- **Assignment**:
Please reproduce all of the listing below exactly and drop its images.

- **Exercise data**:
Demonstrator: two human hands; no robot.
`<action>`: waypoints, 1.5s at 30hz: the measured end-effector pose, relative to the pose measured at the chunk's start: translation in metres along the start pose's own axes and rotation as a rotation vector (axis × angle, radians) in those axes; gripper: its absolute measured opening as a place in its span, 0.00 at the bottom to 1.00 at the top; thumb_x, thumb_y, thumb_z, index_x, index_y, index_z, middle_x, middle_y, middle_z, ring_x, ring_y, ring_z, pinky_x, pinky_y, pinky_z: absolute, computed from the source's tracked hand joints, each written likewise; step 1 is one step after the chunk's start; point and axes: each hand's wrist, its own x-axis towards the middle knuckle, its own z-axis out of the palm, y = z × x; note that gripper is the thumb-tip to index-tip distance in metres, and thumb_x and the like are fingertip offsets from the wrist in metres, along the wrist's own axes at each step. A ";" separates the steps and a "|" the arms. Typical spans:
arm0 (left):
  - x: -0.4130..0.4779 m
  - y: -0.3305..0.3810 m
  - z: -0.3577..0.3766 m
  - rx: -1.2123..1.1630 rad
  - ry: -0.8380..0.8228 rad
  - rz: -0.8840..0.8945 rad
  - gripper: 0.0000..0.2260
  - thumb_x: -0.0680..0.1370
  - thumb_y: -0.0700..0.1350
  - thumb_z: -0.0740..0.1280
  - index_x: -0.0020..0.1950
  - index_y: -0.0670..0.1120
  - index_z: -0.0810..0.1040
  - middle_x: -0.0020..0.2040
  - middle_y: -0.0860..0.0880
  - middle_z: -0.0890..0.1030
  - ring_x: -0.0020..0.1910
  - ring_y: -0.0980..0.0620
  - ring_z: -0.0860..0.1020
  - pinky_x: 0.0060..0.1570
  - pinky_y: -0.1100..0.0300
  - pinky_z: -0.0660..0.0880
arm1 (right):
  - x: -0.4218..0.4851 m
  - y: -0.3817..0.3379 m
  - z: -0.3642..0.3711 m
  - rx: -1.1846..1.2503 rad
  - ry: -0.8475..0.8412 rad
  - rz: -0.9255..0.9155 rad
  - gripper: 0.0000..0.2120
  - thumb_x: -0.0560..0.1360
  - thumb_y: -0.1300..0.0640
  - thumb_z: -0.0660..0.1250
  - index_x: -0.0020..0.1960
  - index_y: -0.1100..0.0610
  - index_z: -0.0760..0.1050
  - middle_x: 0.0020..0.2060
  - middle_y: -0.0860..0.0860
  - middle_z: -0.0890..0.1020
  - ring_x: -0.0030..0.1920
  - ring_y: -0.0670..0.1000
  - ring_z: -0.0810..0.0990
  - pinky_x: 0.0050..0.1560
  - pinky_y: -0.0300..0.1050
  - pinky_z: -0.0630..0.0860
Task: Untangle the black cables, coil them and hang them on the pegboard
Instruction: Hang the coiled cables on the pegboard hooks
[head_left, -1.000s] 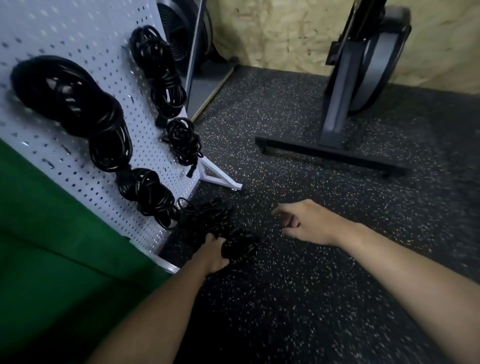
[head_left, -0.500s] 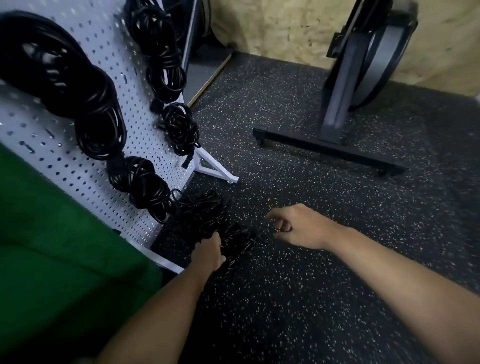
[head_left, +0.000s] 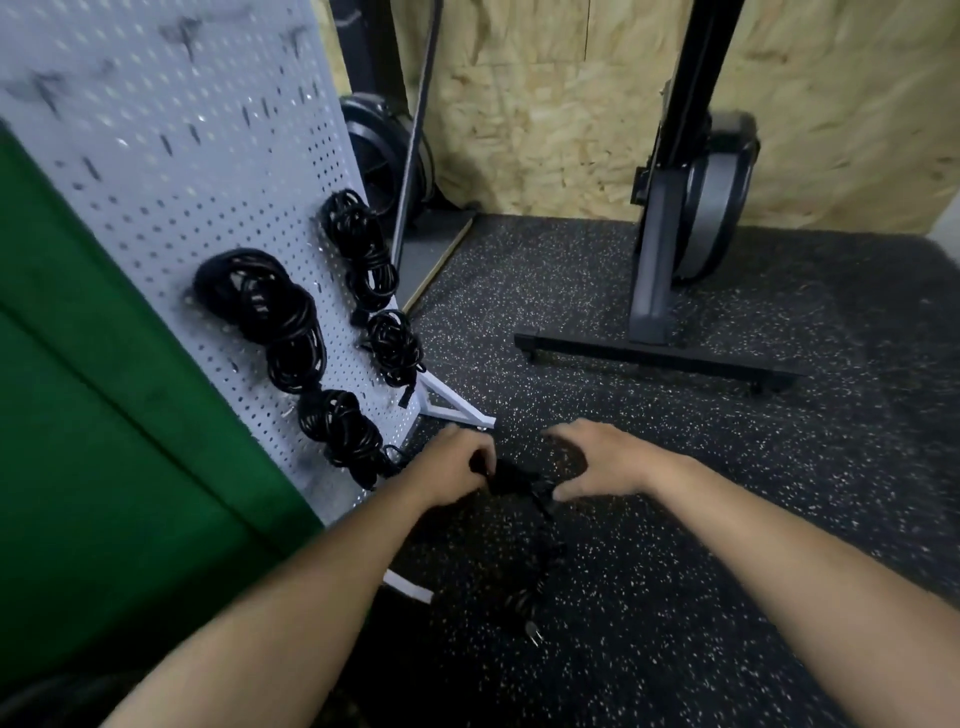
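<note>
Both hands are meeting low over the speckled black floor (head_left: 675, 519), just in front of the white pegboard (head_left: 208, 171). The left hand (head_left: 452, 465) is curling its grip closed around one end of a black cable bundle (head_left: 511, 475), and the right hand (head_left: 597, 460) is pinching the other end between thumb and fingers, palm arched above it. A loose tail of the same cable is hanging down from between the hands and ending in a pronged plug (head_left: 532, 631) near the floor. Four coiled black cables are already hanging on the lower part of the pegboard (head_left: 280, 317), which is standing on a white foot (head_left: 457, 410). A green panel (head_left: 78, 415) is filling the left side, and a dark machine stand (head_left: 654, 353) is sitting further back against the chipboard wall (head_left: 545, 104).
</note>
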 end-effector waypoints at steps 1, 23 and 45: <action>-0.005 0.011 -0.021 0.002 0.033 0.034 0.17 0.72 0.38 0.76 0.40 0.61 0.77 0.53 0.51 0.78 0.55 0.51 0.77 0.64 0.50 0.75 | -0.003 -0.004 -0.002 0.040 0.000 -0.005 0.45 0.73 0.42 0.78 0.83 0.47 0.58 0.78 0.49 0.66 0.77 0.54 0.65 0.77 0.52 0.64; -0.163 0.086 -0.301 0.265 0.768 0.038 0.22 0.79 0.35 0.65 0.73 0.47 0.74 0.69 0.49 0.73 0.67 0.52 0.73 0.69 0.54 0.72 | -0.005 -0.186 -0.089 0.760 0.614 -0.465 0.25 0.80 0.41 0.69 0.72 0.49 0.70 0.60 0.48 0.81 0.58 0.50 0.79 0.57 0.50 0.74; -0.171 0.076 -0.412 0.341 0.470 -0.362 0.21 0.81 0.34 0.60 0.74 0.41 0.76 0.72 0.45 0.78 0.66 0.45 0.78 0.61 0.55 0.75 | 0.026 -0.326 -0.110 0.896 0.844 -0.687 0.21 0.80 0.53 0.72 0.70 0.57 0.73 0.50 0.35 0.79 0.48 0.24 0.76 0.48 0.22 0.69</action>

- **Your response**:
Demonstrator: two human hands; no robot.
`<action>`: waypoints, 1.5s at 30hz: the measured end-effector pose, relative to the pose measured at the chunk's start: translation in metres along the start pose's own axes and rotation as a rotation vector (axis × angle, radians) in those axes; gripper: its absolute measured opening as a place in its span, 0.00 at the bottom to 1.00 at the top; thumb_x, thumb_y, thumb_z, index_x, index_y, index_z, middle_x, middle_y, middle_z, ring_x, ring_y, ring_z, pinky_x, pinky_y, pinky_z: absolute, computed from the source's tracked hand joints, each written likewise; step 1 is one step after the chunk's start; point and axes: each hand's wrist, its own x-axis towards the middle knuckle, its own z-axis out of the palm, y = z × x; note that gripper is the thumb-tip to index-tip distance in metres, and thumb_x and the like are fingertip offsets from the wrist in metres, along the wrist's own axes at each step. A ";" separates the steps and a "|" the arms. Typical spans:
arm0 (left):
  - x: -0.4130..0.4779 m
  - y: -0.3305..0.3810 m
  - z: -0.3577..0.3766 m
  - rx: -1.2123..1.1630 rad
  - ry: -0.8380..0.8228 rad
  - rz: -0.8840..0.8945 rad
  - gripper: 0.0000..0.2260
  - thumb_x: -0.0680..0.1370
  - thumb_y: -0.0700..0.1350
  - thumb_z: -0.0740..0.1280
  - index_x: -0.0020..0.1950
  - index_y: -0.0670..0.1120
  - index_z: -0.0810..0.1040
  - middle_x: -0.0020..0.2040
  - middle_y: -0.0860..0.0880
  - middle_z: -0.0890..0.1030
  - ring_x: -0.0020..0.1910
  - ring_y: -0.0980..0.0620
  - ring_z: -0.0860..0.1020
  - pinky_x: 0.0060..0.1570
  - pinky_y: -0.1100..0.0300
  - pinky_z: -0.0660..0.0880
arm1 (right):
  - x: -0.4218..0.4851 m
  - y: -0.3817..0.3379 m
  - z: -0.3642..0.3711 m
  - rx: -1.1846..1.2503 rad
  - ry: -0.8475..0.8412 rad
  - rz: -0.9255..0.9155 rad
  - gripper: 0.0000..0.2120
  - thumb_x: -0.0560..0.1360
  - thumb_y: -0.1300..0.0640
  - thumb_z: -0.0660..0.1250
  - index_x: -0.0020..0.1960
  - index_y: -0.1100..0.0610
  - index_z: -0.0760..0.1050
  - middle_x: 0.0020..0.2060
  - middle_y: -0.0860..0.0860
  - middle_z: -0.0890..0.1020
  - ring_x: -0.0030..0.1920
  - ring_y: -0.0670..0.1000
  - ring_z: -0.0810..0.0990
  - pinky_x: 0.0050..0.1560
  - pinky_y: -0.0300..0.1050
  - pinky_z: -0.0630..0.0860
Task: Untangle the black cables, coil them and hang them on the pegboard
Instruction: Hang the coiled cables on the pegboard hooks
[head_left, -1.000s] 
[head_left, -0.500s] 
[head_left, +0.000s] 
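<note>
Both hands are meeting low over the speckled black floor (head_left: 675, 519), just in front of the white pegboard (head_left: 208, 171). The left hand (head_left: 452, 465) is curling its grip closed around one end of a black cable bundle (head_left: 511, 475), and the right hand (head_left: 597, 460) is pinching the other end between thumb and fingers, palm arched above it. A loose tail of the same cable is hanging down from between the hands and ending in a pronged plug (head_left: 532, 631) near the floor. Four coiled black cables are already hanging on the lower part of the pegboard (head_left: 280, 317), which is standing on a white foot (head_left: 457, 410). A green panel (head_left: 78, 415) is filling the left side, and a dark machine stand (head_left: 654, 353) is sitting further back against the chipboard wall (head_left: 545, 104).
</note>
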 end-effector waypoints at steps 1, 23 and 45: <action>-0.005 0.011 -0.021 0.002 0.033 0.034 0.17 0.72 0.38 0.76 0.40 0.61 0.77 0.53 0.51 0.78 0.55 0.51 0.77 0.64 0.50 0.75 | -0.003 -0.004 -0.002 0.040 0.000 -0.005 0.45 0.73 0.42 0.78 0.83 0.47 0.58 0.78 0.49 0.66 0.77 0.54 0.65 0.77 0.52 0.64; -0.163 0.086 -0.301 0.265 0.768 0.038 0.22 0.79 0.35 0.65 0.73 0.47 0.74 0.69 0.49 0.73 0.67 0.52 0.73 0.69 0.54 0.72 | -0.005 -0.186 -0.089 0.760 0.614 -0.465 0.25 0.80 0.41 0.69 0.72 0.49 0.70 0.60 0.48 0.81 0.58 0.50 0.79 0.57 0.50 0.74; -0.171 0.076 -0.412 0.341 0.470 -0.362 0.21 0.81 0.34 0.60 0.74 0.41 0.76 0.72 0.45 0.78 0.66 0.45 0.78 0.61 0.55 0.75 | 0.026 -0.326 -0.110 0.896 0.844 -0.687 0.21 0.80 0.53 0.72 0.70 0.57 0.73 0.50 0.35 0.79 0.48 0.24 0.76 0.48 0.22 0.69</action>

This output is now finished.